[FFmpeg-devel] [PATCH 3/6] lavc/vvc: Store MIP information over entire CU area

Sat Nov 30 14:12:56 EET 2024

On 30/11/2024 06:46, Nuo Mi wrote:
> On Fri, Nov 29, 2024 at 6:19 AM Frank Plowman <post at frankplowman.com> wrote:
> 
>> Previously, the code only stored the MIP mode and transpose flag in the
>> relevant tables at the top-left corner of the CU.  This information ends
>> up being retrieved in ff_vvc_intra_pred_* not based on the CU position
>> but instead the transform unit position (specifically, using the x0 and
>> y0 from get_luma_predict_unit).  There might be multiple transform units
>> in a CU, hence the top-left corner of the transform unit might not
>> coincide with the top-left corner of the CU.  Consequently, we need to
>> store the MIP information at all positions in the CU, not only its
>> top-left corner, as we already do for the MIP flag.
>>
>> Signed-off-by: Frank Plowman <post at frankplowman.com>
>> ---
>>  libavcodec/vvc/ctu.c | 4 ++--
>>  1 file changed, 2 insertions(+), 2 deletions(-)
>>
>> diff --git a/libavcodec/vvc/ctu.c b/libavcodec/vvc/ctu.c
>> index 1e06119cfd..0030938cf5 100644
>> --- a/libavcodec/vvc/ctu.c
>> +++ b/libavcodec/vvc/ctu.c
>> @@ -975,8 +975,8 @@ static void intra_luma_pred_modes(VVCLocalContext *lc)
>>              for (int y = 0; y < (cb_height>>log2_min_cb_size); y++) {
>>                  int width = cb_width>>log2_min_cb_size;
>>                  memset(&fc->tab.imf[x],  cu->intra_mip_flag, width);
>> -                fc->tab.imtf[x] = intra_mip_transposed_flag;
>> -                fc->tab.imm[x]  = intra_mip_mode;
>> +                memset(&fc->tab.imtf[x], intra_mip_transposed_flag,
>> width);
>> +                memset(&fc->tab.imm[x], intra_mip_mode, width);
> 
>  intra_mip_mode is 4 bits, 2 flags are 2 bits. maybe we can use a uint8_t
> for 3 fields,
> We only need 1 memset and save 2/3 memory.

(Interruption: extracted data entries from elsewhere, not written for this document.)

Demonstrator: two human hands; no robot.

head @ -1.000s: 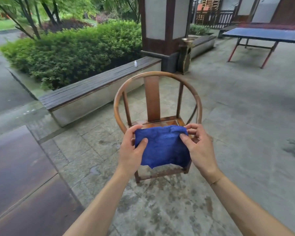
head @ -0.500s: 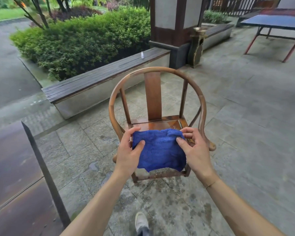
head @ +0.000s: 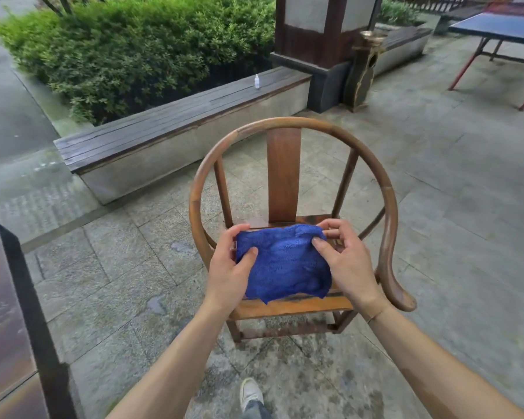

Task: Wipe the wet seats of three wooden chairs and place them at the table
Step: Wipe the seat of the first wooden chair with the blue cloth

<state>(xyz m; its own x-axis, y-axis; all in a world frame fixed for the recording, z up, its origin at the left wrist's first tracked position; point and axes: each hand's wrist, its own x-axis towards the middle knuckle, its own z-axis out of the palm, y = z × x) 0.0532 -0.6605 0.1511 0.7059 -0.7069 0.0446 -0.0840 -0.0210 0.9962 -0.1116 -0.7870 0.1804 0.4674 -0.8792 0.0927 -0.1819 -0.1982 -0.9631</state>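
Blue cloth point(head: 283, 267) is hanging mid-frame over the wooden chair point(head: 288, 306) seat, with the left hand point(head: 229, 275) and right hand point(head: 347, 261) each pinching a side. Loose pinching is risking dropping it onto the wet floor point(head: 109, 285).

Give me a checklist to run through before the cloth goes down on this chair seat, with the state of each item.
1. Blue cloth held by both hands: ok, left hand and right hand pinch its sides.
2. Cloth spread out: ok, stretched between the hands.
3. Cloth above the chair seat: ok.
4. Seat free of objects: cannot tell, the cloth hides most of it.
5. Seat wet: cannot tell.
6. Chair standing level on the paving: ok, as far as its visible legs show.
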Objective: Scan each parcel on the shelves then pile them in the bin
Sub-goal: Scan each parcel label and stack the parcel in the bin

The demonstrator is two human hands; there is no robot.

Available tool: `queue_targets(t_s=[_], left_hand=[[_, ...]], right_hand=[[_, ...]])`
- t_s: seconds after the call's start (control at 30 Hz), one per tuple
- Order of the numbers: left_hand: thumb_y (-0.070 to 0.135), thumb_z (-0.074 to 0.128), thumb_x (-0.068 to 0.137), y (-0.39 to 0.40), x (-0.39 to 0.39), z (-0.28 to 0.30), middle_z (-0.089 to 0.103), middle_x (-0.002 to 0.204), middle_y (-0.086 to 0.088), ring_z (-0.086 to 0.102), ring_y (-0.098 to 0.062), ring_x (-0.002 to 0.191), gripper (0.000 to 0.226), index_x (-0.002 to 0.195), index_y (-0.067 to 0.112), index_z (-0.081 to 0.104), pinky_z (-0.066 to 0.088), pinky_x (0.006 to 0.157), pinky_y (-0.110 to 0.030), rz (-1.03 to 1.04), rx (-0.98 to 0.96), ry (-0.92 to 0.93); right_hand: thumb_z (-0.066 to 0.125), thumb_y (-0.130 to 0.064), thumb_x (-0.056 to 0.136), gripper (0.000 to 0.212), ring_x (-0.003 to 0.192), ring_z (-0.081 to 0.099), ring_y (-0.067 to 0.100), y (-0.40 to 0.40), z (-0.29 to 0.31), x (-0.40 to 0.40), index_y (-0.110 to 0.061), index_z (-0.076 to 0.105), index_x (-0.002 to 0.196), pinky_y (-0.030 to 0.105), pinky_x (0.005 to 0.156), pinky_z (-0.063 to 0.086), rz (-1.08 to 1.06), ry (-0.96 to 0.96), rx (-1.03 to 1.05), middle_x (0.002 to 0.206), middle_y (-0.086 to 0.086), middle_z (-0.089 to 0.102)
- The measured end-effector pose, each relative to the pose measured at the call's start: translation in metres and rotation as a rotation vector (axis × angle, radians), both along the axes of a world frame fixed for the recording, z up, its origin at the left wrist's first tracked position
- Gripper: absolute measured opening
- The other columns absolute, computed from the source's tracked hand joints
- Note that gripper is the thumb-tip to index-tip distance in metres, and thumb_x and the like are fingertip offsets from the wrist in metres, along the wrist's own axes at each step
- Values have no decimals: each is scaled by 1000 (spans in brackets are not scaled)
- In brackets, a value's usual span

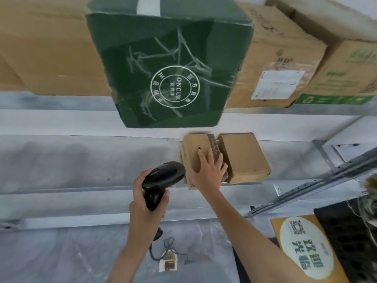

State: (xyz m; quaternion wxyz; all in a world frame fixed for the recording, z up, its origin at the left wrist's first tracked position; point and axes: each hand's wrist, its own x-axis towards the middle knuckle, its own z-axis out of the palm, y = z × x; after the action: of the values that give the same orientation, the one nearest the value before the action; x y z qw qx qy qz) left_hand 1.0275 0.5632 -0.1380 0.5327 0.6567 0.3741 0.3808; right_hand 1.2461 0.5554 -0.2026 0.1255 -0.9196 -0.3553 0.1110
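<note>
Nearest, at about 6 o'clock, a white power strip [168,261] lies on the grey floor with a dark cable [161,245] running up from it. At 4 o'clock an orange mat [285,237] bears a white oval with printed characters.

Just above centre-bottom, the left hand [145,203] grips the handle of a black handheld barcode scanner [162,181], fingers curled round it, the scanner's head pointing toward 1 o'clock at the small parcel.

Just beside it, toward 3 o'clock from the scanner, the right hand [210,172] lies flat with straight, spread fingers on top of a small brown cardboard parcel [193,149] that sits on the grey metal shelf [81,160]. A second small cardboard parcel [243,158] stands touching it on its 3 o'clock side.

Farther off, on the upper shelf at 12 o'clock, a dark green box [163,64] with a white round stamp and chalk scribbles juts forward. A large plain carton [47,48] sits at 10 o'clock; at 2 o'clock a brown carton [279,58] with a white shipping label, and beyond it a carton with green print [346,74].
</note>
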Motion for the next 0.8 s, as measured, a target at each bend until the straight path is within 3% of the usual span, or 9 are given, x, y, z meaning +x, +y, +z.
queue_targets(t_s=[0.1,0.17,0.23,0.3,0.4,0.47,0.6,0.67,0.8], left_hand=[[3,70,93,12,-8,-1,69,81,3,58,-17,49,72,126,60,42,52,51,-24,40,6,-6],[0,69,93,20,-11,0,69,79,1,58,-18,48,75,126,61,42,51,49,-25,64,15,-16],[-2,68,92,27,-12,0,69,78,2,58,-18,47,76,126,61,41,51,48,-25,88,22,-28],[-3,68,92,33,-13,0,68,75,1,57,-18,46,77,126,60,41,50,47,-26,107,29,-37],[-3,68,92,40,-13,-1,67,72,0,57,-20,46,76,126,59,41,50,47,-27,121,32,-50],[-3,67,92,42,-10,0,68,75,0,57,-20,47,75,125,60,41,50,47,-27,123,28,-62],[-4,67,93,42,-4,2,68,77,0,57,-17,48,77,124,62,41,49,48,-24,110,45,-67],[-3,67,93,41,-2,4,68,76,0,57,-17,48,77,123,63,41,50,48,-23,99,54,-65],[-2,68,92,38,1,5,69,80,2,58,-16,49,78,124,64,41,51,50,-23,79,75,-52]], right_hand=[[53,-59,92,61,152,11,35,9,6,-10,-41,39,149,59,121,7,-45,114,186,166,-6,23],[61,-49,91,57,145,32,29,13,10,-14,-37,48,145,57,119,25,-105,322,381,158,-9,38],[63,-39,93,52,125,54,21,13,14,-16,-32,52,144,45,102,50,-166,536,565,144,-10,54],[59,-30,98,47,108,61,15,11,20,-13,-28,52,144,23,79,54,-183,608,604,130,-8,63],[47,-18,99,43,99,63,18,9,28,-2,-22,48,142,21,69,53,-129,467,517,121,-2,65],[43,-16,100,56,115,59,24,10,33,4,-22,32,154,39,86,58,-47,229,368,147,3,50],[31,-50,105,63,148,20,47,19,34,2,-33,7,161,56,117,30,90,-55,-26,170,4,1],[26,-64,101,69,150,7,50,22,27,0,-37,5,160,59,118,20,103,-72,-122,170,4,-4],[25,-63,100,64,147,16,48,22,16,-2,-40,11,159,58,114,28,62,-122,-96,170,0,4]])
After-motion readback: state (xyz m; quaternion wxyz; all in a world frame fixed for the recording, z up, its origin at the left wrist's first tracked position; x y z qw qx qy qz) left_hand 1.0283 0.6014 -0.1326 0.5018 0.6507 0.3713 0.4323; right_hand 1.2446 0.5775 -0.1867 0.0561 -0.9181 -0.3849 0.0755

I've implemented this (patch attached, to be applied atop the set), but
it's not as straightforward as it may seem.  In particular, because the
tables are read directly from when determining which CABAC context to
use for these flags, we have to add quite a lot of extra code in cabac.c
to support this special case where the MIP information is a bit field.
In my implementation, this was done by adding this coerce_to_bool
parameter to get_inc and get_top.  This does actually save a moderate
amount of memory though, ~1MB for 4K and ~256kB for 1080p.

> 
>>
> 
>                  x += pps->min_cb_width;
>>              }
>>              cu->intra_pred_mode_y = intra_mip_mode;
>> --
>> 2.47.0
>>


-- 
Frank
-------------- next part --------------
From 75da84032150ce1a76cca990f17ecef3ab20aba9 Mon Sep 17 00:00:00 2001
From: Frank Plowman <post at frankplowman.com>
Date: Sat, 30 Nov 2024 12:05:20 +0000
Subject: [PATCH 7/7] lavc/vvc: Use a bitfield to store MIP information

Signed-off-by: Frank Plowman <post at frankplowman.com>
---
 libavcodec/vvc/cabac.c          | 30 ++++++++++++++++++------------
 libavcodec/vvc/ctu.c            | 12 +++++++++---
 libavcodec/vvc/dec.c            |  2 --
 libavcodec/vvc/dec.h            |  4 +---
 libavcodec/vvc/dsp.c            |  9 +++++++++
 libavcodec/vvc/intra_template.c |  5 +++--
 6 files changed, 40 insertions(+), 22 deletions(-)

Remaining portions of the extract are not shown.